There are many sources of nutritionally mediated oxidative stress that trigger inflammatory cascades along short and long time frames. These events are primarily mediated via NF κ B. On the short-term scale postprandial inflammation is characterized by an increase in circulating levels of IL-6 and TNF- α and is mirrored on the long-term by proinflammatory gene expression changes in the adipocytes and peripheral blood mononuclear cells (PBMCs) of obese individuals. Specifically the upregulation of CCL2/MCP-1, CCL3/MIP-1 α , CCL4/MIP-1 β , CXCL2/MIP-2 α , and CXCL3/MIP-2 β is noted because these changes have been observed in both adipocytes and PBMC of obese humans. In comparing numerous human intervention studies it is clear that pro-inflammatory and anti-inflammatory consumption choices mediate gene expression in humans adipocytes and peripheral blood mononuclear cells. Arachidonic acid and saturated fatty acids (SFAs) both demonstrate an ability to increase pro-inflammatory IL-8 along with numerous other inflammatory factors including IL-6, TNF α , IL-1 β , and CXCL1 for arachidonic acid and IGB2 and CTSS for SFA. Antioxidant rich foods including olive oil, fruits, and vegetables all demonstrate an ability to lower levels of IL-6 in PBMCs. Thus, dietary choices play a complex role in the mediation of unavoidable oxidative stress and can serve to exacerbate or dampen the level of inflammation.

Figure 1

Downstream effects of nutrient overload.
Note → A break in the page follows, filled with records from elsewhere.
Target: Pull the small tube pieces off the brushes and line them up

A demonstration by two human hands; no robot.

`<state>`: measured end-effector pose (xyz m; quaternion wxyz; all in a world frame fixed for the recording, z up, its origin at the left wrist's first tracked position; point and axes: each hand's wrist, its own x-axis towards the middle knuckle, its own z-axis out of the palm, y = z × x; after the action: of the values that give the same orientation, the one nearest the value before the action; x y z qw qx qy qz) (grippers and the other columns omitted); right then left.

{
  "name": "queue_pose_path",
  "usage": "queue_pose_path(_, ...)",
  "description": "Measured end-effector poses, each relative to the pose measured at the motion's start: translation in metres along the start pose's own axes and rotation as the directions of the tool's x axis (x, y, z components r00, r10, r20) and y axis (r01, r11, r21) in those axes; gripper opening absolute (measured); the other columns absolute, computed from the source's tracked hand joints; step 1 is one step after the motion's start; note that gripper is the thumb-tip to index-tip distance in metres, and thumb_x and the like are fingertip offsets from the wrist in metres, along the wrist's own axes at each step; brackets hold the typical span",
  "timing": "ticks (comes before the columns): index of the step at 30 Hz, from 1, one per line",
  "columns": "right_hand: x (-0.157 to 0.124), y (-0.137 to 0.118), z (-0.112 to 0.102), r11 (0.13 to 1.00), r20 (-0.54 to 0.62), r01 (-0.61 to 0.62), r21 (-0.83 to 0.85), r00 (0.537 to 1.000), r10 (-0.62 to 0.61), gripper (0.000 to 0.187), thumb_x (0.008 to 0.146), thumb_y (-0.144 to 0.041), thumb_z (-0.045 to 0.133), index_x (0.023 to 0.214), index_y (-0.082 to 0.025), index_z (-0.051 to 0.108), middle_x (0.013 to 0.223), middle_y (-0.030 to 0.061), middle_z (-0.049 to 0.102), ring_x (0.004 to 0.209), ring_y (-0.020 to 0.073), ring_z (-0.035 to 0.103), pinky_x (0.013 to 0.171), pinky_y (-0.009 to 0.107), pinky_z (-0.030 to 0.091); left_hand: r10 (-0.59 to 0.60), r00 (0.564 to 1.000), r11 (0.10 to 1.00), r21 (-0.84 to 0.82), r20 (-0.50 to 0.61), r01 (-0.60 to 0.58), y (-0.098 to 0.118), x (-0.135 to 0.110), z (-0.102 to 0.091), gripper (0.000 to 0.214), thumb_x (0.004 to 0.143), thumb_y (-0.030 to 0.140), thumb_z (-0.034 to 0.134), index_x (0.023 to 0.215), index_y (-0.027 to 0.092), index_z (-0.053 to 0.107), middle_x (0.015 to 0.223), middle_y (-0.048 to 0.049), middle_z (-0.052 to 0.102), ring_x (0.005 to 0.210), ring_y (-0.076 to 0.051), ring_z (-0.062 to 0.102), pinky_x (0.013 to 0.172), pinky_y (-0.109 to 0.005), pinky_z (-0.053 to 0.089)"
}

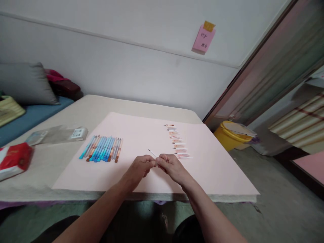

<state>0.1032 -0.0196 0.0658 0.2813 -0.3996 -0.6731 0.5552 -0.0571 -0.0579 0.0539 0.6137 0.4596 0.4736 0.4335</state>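
A thin white pen refill (152, 153) with a dark pointed tip sticks up and to the left from between my two hands. My right hand (172, 165) is closed around its lower part. My left hand (141, 167) pinches at the same spot, fingertips against those of my right hand; its exact hold on the refill is partly hidden. To the left lies a row of pens (103, 148) in blue, grey and orange-brown, with shaped ends towards me. Beyond my right hand, several small pieces with dark thin tips (178, 145) lie in a column.
Pink sheet (141, 128) covers much of the cream-topped table (101, 101). At left lie a clear plastic bag (59, 135) and a red-and-white packet (15, 158). A yellow bucket (227, 136) stands on the floor at right. The white wall (141, 74) rises behind.
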Motion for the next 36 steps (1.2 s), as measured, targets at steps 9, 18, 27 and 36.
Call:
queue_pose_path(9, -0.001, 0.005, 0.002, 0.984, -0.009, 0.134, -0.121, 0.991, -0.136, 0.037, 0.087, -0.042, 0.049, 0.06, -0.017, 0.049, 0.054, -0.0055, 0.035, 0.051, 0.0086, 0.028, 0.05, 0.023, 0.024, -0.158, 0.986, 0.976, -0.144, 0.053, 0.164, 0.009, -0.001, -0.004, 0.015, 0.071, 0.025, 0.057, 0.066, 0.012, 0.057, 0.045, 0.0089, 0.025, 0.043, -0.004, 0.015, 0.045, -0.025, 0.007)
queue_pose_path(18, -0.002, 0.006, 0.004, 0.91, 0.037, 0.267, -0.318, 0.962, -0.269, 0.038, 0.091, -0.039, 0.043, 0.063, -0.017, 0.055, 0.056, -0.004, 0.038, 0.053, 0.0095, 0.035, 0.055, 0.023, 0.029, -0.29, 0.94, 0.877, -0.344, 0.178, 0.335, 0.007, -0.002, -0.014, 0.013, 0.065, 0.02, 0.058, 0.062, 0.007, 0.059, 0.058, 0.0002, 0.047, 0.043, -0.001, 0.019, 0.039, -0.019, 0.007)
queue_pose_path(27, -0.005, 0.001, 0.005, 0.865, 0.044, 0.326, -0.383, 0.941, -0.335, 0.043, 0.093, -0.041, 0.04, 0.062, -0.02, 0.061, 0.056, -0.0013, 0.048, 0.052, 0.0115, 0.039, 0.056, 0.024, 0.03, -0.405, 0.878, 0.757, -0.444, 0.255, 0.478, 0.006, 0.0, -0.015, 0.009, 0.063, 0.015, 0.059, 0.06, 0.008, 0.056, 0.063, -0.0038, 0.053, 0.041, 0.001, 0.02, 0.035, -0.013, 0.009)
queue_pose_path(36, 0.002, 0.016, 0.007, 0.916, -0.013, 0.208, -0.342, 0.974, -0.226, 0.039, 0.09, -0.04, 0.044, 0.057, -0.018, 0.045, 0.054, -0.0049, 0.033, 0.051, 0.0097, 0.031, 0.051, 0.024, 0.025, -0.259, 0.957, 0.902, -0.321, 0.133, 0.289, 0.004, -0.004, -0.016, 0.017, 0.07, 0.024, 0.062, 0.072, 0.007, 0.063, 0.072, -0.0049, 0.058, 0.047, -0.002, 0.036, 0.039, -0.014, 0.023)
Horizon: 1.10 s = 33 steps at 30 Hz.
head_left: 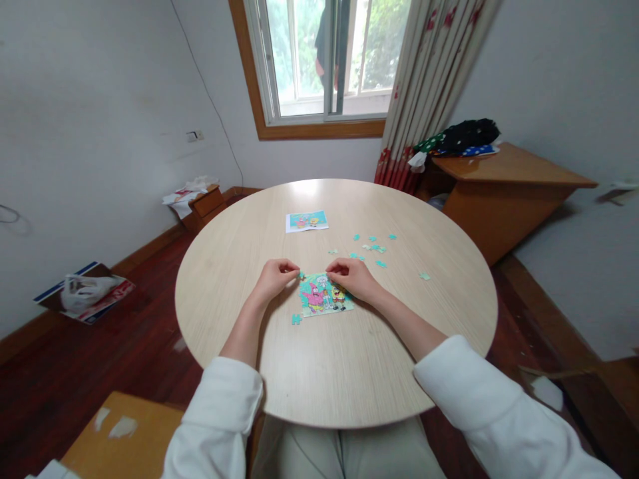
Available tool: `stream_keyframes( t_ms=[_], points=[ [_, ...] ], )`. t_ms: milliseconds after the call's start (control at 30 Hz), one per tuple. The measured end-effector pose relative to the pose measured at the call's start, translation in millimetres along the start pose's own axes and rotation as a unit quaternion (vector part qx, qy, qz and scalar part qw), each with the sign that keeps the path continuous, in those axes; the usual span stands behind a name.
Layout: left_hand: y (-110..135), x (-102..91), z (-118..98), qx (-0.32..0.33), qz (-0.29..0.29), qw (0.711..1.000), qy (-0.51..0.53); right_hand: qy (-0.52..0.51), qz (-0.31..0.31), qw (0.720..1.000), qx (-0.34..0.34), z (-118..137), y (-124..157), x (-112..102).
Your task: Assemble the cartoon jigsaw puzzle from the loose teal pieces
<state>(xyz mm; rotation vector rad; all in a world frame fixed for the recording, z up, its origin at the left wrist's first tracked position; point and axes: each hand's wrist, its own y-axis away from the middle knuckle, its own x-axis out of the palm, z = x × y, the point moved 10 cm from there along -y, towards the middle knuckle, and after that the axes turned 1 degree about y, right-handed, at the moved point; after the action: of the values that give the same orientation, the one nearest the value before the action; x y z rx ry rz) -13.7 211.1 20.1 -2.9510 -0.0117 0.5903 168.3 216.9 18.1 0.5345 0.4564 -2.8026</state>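
Note:
A partly joined jigsaw puzzle [324,297] lies flat on the table, showing a pink starfish and a yellow sponge figure. At its upper left corner, my left hand [277,276] is closed in a pinch on a small puzzle piece [302,275]. My right hand [352,275] reaches over the puzzle's upper right part. Its thumb and fingertips are pinched together at the top edge, and whatever they hold is hidden. A loose teal puzzle piece [296,319] rests just off the lower left corner.
Several loose teal pieces [381,264] are scattered beyond my right hand on the round table [319,386]. Behind the puzzle lies a printed reference picture [307,221]. A wooden desk [514,173] with dark cloth stands at right. A person [322,50] shows through the window.

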Motion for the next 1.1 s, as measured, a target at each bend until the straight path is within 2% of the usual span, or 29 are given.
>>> stream_keyframes(
  t_ms=[533, 1100],
  points=[
    [2.2, 5.0, 5.1, -0.029, 0.011, 0.999, -0.042, 0.02, 0.007, 1.0, -0.005, 5.6, 1.8, 0.7],
    [4.2, 9.5, -3.8, 0.009, 0.025, 0.997, -0.078, 0.004, 0.014, 1.0, 0.009, 1.7, 2.2, 2.4]
  ],
)
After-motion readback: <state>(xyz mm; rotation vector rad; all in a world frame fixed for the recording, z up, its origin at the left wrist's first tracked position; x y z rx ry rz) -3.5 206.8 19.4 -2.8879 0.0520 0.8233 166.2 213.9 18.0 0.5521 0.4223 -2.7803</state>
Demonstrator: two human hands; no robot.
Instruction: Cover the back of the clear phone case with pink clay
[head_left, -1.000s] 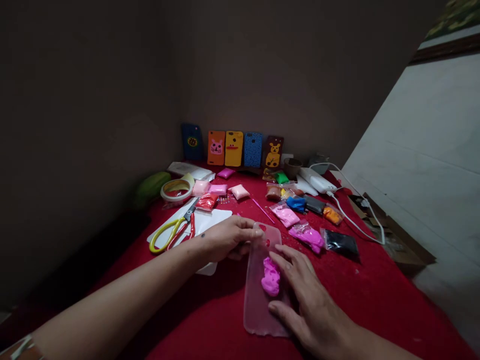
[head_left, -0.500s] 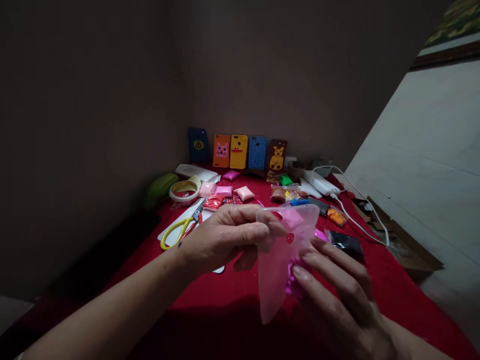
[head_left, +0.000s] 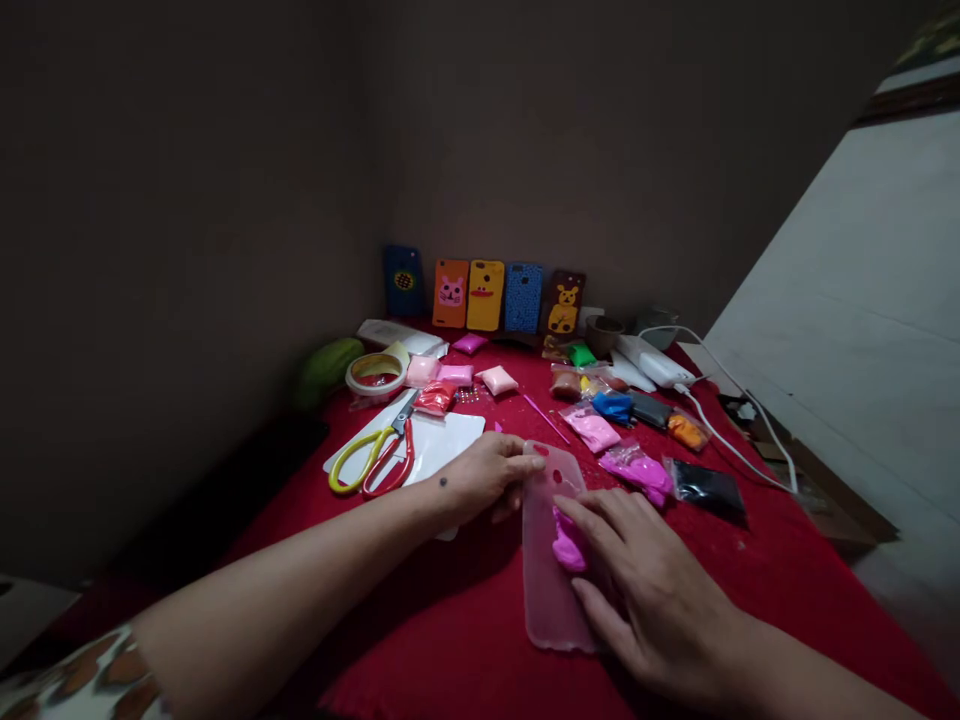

Overview of the downstream effects mediated by nutrient overload. Excess glucose and free fatty acids overwhelm the tricarboxylic acid (TCA) cycle which leads to an increase in the production of acetyl CoA. Excess acetyl CoA stimulates the mitochondria to produce excess superoxide in the electron transport chain, and the subsequent conversion of superoxide to hydrogen peroxide results in an increase of reactive oxygen species (ROS) within the cell. This change in redox status activates numerous redox-sensitive transcription factors, including NFκB, which is the main mediator of inflammatory responses.